# <span style="color:red"> Lecture 16 - Merging Data </span>

<font size = "5">

In the previous class we covered ...

- Grouping Data
- Aggregating statistics
- Grouping + Aggregating (11:30am section)

In this class we will cover ...

- Grouping + Aggregating (1:00pm section)
- Merging DataFrames
- Importance of inspecting data before merging

First, let's pick up where we left off from last time...

[Link to Data Source](https://www.kaggle.com/datasets/rohanrao/formula-1-world-championship-1950-2020)

In [None]:
import numpy as np
import pandas as pd
import matplotlib.pyplot as plt

df_results = pd.read_csv("f1_data_raw/results.csv")

In [None]:
# Grouping... 
driver_group = df_results.groupby(by = "driverId")
constructor_group = df_results.groupby(by = "constructorId")

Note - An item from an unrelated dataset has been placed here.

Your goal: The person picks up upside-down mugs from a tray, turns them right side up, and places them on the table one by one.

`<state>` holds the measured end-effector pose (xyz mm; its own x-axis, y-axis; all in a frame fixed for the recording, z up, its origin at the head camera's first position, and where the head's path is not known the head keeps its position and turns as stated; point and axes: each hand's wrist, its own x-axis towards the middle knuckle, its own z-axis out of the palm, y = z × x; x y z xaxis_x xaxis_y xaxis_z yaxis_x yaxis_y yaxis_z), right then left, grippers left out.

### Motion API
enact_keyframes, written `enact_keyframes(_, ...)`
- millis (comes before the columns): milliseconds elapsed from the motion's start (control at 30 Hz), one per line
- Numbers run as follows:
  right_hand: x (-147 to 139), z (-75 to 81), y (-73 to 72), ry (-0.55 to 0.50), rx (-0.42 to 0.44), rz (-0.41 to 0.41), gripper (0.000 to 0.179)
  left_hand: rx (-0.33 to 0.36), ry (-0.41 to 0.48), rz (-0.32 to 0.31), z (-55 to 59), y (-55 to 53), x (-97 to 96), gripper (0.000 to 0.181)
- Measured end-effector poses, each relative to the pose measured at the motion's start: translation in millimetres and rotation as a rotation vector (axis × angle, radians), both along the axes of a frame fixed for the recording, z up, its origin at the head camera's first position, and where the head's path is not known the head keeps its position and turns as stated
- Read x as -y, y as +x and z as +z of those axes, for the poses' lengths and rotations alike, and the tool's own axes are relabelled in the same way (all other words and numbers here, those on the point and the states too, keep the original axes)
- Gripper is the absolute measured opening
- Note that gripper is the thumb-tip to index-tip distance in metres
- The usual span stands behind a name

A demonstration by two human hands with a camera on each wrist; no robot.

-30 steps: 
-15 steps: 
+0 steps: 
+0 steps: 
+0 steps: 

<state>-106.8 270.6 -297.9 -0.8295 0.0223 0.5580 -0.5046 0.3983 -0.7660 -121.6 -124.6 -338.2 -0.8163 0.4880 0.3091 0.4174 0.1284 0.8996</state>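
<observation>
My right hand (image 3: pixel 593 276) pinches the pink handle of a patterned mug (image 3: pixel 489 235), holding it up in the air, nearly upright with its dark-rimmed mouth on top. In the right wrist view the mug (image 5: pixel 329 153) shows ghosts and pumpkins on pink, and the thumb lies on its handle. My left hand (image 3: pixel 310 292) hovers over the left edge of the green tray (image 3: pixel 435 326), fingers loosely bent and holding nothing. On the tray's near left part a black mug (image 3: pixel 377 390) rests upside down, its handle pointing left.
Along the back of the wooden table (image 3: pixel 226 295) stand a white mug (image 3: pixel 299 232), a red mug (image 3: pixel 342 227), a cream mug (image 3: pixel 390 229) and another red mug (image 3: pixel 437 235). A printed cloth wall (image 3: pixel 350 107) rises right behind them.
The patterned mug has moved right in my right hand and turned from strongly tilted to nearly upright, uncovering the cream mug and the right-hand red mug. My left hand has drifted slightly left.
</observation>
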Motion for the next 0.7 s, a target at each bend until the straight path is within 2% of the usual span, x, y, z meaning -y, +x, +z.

driver_mean_points = driver_group["points"].mean()
mean_pts_sorted = driver_mean_points.sort_values(ascending = False)
top_5_drivers = mean_pts_sorted.iloc[:5]

mean_pts_position = driver_group[["points", "positionOrder"]].mean()

top5_one_line = df_results.groupby(by = "driverId")["points"].mean().\
    sort_values(ascending=False).iloc[:5]


In [None]:
# Aggregating...
pts_col = df_results["points"]

pts_stats = pts_col.agg( ["mean", "std", "min", "max"] )

results_agg = df_results.agg(mean_points = ('points','mean'),
                          sd_points =   ('points','std'),
                          min_points =  ('points','min'),
                          max_points =  ('points','max'))


count_unique = lambda col: len(col.unique())
results_agg = df_results.agg(mean_points = ('points','mean'),
                          mean_laps =   ('laps','mean'),
                          min_points =  ('points','min'),
                          max_points =  ('points','max'),
                          num_drivers = ('driverId', count_unique))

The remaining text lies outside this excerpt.